I really, really hope you don't have people that work for you. It would take me forever before I ever blamed by troops for them not being able to accomplish a task I set for them. I'm the one in charge, it's my job to set them up for success, if they fail, the onus is on me. Either I didn't supervise them, or I didn't provide the right tools to enable them.
McDavid and Draisaitl are being asked to do the equivalent of changing a tire with an adjustable wrench from a kids plastic tool set.
I'll continue to blame management until they have an actual NHL team here. If that happens and they're both still cheating and not back checking hard, then, and only then, will I start blaming them.
That's your prerogative. I choose to hold them to a higher standards. They've long enough and had way too many times where they said "we have to learn from these mistakes" over and over and over again with the same issues. At some point in time you HAVE to make real, consistent and tangible improvements. They're young but they've been in the league long enough and played a lot of games already. These aren't 23 or 24 year olds that have only played 100-200 games.
I'm just not sure how you can excuse the Captain and the assistant captain and Leaders of the team from cheating and and not playing hard and doing the right things on the ice. It's insane! They set the table and culture for the team on the ice. You can never have this and have consistent success. Your team will always be a losing team if these are your standards. I can guarantee you 31 out of 31 coaching staff would agree with me about this. What coach would excuse any player from playing the right way because "wah wah the roster isn't perfectly ideal"? Too much of a millennial mindset. Suck it up! Work hard, lead by example. So sick of the complete over-exaggeration of the roster situation to give them excuse to not work hard.

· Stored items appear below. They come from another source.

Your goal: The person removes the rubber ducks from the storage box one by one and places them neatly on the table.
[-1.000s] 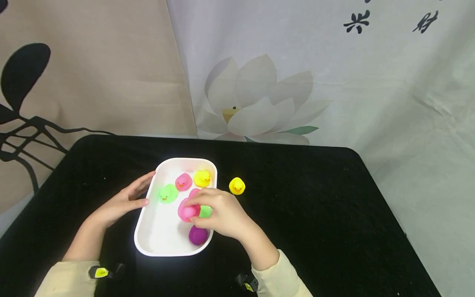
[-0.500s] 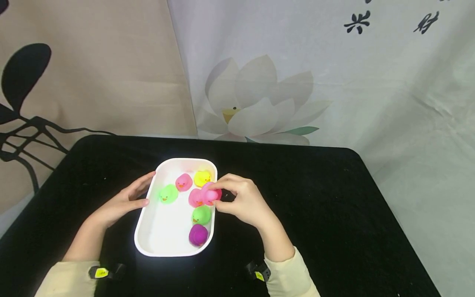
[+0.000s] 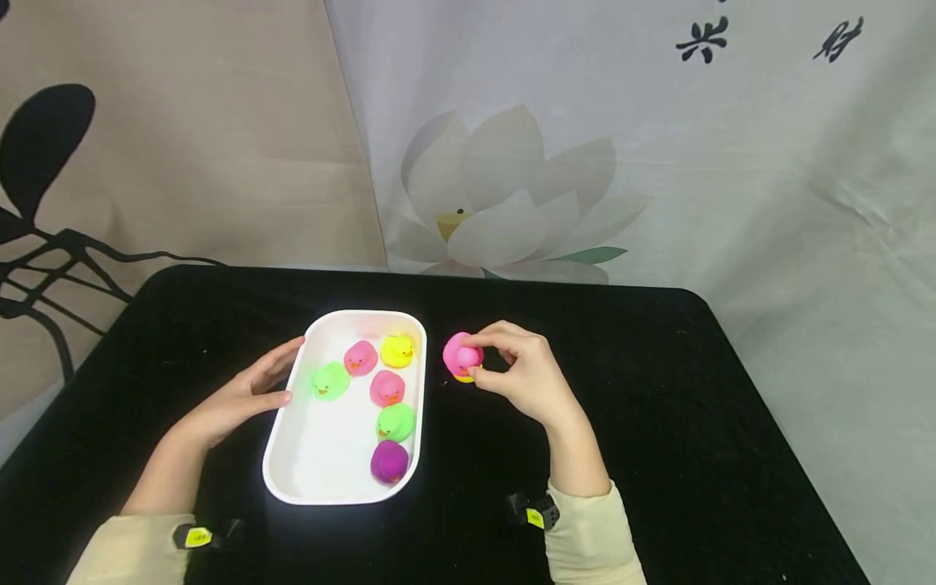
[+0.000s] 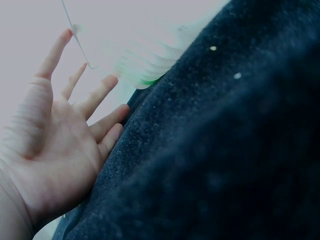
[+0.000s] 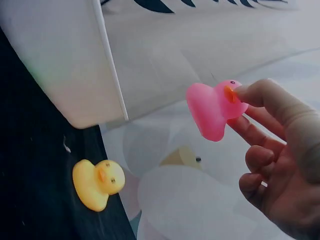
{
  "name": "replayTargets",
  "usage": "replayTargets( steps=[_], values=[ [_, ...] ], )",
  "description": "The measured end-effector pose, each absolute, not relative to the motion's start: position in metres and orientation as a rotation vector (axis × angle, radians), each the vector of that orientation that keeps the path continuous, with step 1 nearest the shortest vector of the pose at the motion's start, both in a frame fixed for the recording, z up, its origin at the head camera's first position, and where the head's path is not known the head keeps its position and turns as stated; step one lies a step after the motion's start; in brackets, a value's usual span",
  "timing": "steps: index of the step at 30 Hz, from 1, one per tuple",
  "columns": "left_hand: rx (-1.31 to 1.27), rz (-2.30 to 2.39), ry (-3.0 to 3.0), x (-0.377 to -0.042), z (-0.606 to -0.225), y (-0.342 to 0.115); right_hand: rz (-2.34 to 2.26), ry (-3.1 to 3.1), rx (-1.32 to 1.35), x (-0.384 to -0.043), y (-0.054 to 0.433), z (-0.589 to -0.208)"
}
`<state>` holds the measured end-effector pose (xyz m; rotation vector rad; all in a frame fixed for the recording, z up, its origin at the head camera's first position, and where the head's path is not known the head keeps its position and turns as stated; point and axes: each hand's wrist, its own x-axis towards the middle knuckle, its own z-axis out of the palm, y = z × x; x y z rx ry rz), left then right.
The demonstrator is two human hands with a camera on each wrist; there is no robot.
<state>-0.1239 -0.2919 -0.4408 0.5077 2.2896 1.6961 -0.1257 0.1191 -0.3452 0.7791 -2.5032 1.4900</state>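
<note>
Between thumb and fingers my right hand (image 3: 530, 370) pinches a pink rubber duck (image 5: 215, 107) by its head, held in the air. Below it on the black cloth sits a yellow rubber duck (image 5: 95, 184), mostly covered by the pink one in the head view. My left hand (image 3: 241, 400) touches the left side of the white tray (image 3: 307, 479) with spread, fairly straight fingers. Inside the tray are two pink ducks, one upper pink duck (image 3: 361, 357) and one lower pink duck (image 3: 387, 388), plus a yellow duck (image 3: 397, 351), two green ducks (image 3: 331, 381) and a purple duck (image 3: 389, 461).
A black cloth (image 3: 695, 431) covers the table. Behind its far edge hangs a pale curtain (image 3: 768, 187) printed with a lotus flower and dark characters. Black cuffs with yellow labels sit at both wrists.
My right hand has carried the pink duck up and right, out of the tray and over the yellow duck on the cloth. The left hand and tray stay nearly still.
</note>
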Motion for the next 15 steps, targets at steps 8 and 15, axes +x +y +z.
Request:
replayTargets(
  steps=[8,15],
  values=[
    [0.504,1.686,2.294,-0.124,-0.440,-0.292,1.506,-2.531,0.652,-0.135,0.141,-0.353],
    [0.507,1.680,2.300,-0.124,-0.441,-0.292,1.545,-2.571,0.568,-0.140,0.157,-0.361]
  ],
)
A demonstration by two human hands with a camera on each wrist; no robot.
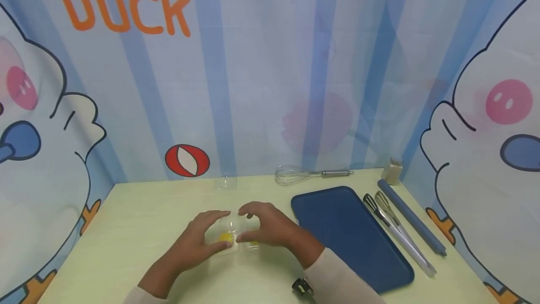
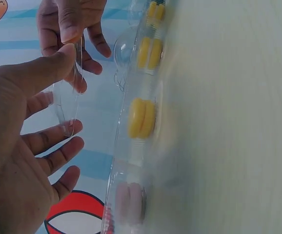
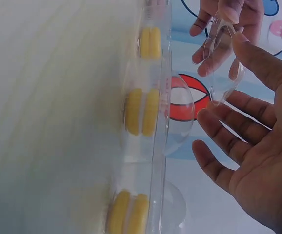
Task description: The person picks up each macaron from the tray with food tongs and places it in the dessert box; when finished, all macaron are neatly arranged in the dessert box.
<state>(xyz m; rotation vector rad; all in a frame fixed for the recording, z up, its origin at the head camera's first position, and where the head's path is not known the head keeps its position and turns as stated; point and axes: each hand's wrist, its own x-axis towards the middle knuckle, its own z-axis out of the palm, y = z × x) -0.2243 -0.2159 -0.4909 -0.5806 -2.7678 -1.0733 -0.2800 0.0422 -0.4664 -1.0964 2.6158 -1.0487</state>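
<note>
A thin clear plastic lid (image 2: pixel 69 105) is held up between both hands. My left hand (image 1: pixel 195 242) grips it between thumb and fingertips by its left side. On the opposite side my right hand (image 1: pixel 272 226) holds it the same way, thumb on one edge and fingers at the other. Beneath the hands, a clear plastic tray (image 3: pixel 158 156) rests on the table with yellow macarons (image 2: pixel 141 118) and a pink macaron (image 2: pixel 130 202) in it. Clear domes (image 3: pixel 180 117) rise from the tray. In the head view the fingers partly hide the tray.
To the right lies a dark blue tray (image 1: pixel 346 238), with metal tongs (image 1: pixel 401 233) and a blue-grey rod (image 1: pixel 413 219) beyond it. A whisk (image 1: pixel 303 175) and another clear plastic piece (image 1: pixel 225 183) lie along the back edge. A small beige block-like item (image 1: pixel 392 172) stands in the back right corner.
</note>
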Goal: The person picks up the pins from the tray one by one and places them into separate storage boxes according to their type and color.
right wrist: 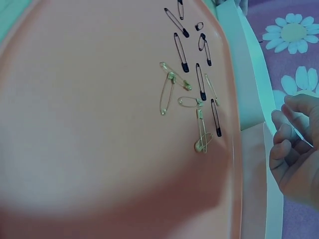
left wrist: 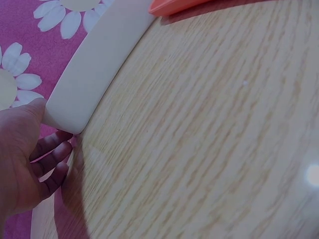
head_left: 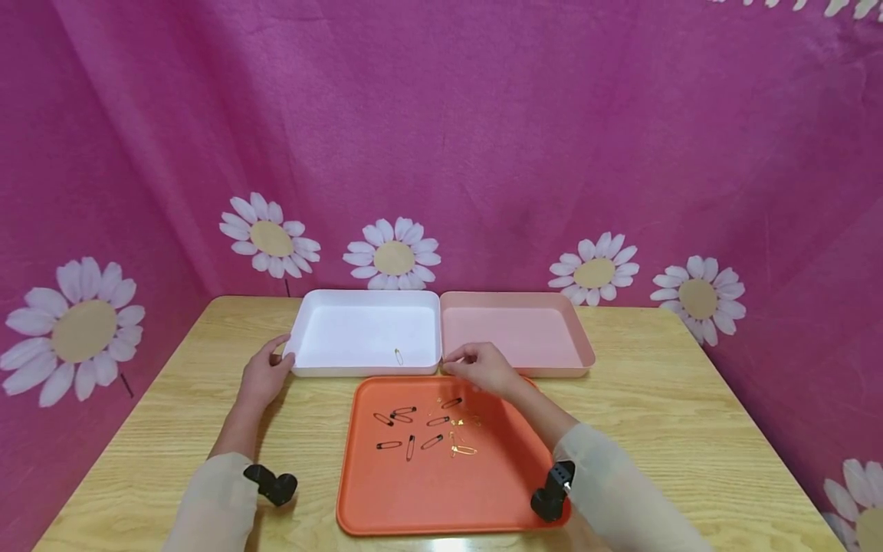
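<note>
My left hand [head_left: 267, 369] holds the near left corner of the white tray [head_left: 366, 371], with its thumb [left wrist: 35, 107] at the rim and its other fingers curled beside the outer wall. One gold safety pin [head_left: 398, 356] lies inside that tray. My right hand [head_left: 486, 368] hovers where the white and pink trays meet, thumb and fingers bent close together; whether a pin is between them cannot be made out. Below it, the orange tray [head_left: 441, 498] bears several black safety pins [head_left: 432, 441] and several gold safety pins [head_left: 465, 451], loosely scattered.
The pink tray [head_left: 517, 337] stands against the white one's right side. Both sit at the back of the wooden table [head_left: 662, 429], before a magenta cloth [head_left: 483, 153] with daisies. The orange tray lies close in front of them.
</note>
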A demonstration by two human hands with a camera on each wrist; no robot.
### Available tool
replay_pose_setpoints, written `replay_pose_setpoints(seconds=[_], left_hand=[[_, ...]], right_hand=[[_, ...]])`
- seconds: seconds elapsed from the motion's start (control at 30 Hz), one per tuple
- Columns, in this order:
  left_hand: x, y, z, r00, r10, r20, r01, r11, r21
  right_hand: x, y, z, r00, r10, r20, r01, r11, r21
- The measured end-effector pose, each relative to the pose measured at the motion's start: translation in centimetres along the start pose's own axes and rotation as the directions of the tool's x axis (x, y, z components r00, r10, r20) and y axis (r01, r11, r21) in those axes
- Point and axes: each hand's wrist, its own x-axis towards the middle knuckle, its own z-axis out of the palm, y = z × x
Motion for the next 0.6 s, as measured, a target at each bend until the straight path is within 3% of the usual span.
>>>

Here's a decent article and in the video around the 9 min mark they lambaste Connor for the 3rd and 4th goals vs the Sharks (and these guys were fairly big Connor/Leon apologists). Zero effort on the backcheck and fly by on the rebound on the third goal. In the right spot for the 4th but did f*** all standing there allowing an easy goal for the Sharks AHL player. You think it's ok for Tyler Benson to play his first NHL game and watch his captain play the wrong way for most of the game? Doing the wrong things when the game is still tied 2-2? An important game in a playoff race and THAT'S the effort you get? They're setting the standard for these up and coming players.... it's perpetual cr** standards that gets passed down over and over again.
"I'm going all in": Edmonton Oilers will definitely make playoffs, says ex-NHLer
Some quotes too:
"But McDavid was also the main culprit on the third and fourth San Jose goals, getting caught out on an odd-man rush then flying-by the slot on the third goal, and failing to cover his man in the slot on the fourth."
"In the last two seasons, no NHL forward has been on the ice for more even strength goals for than McDavid, 157, but no forward has been on the ice for more goals against, 152."
"If we express this same stat as a rate, McDavid has been on the ice for the seventh highest rate of goals against at even strength for any NHL forward in 2018-20. That is seventh highest out of 398 regular NHL forwards. Draisaitl ranks sixth out of 398."
"When it comes to being on the ice for high danger scoring chances against, Draisaitl ranks 22 highest out of 398, McDavid 23 out of 398, reports Natural Stat Trick."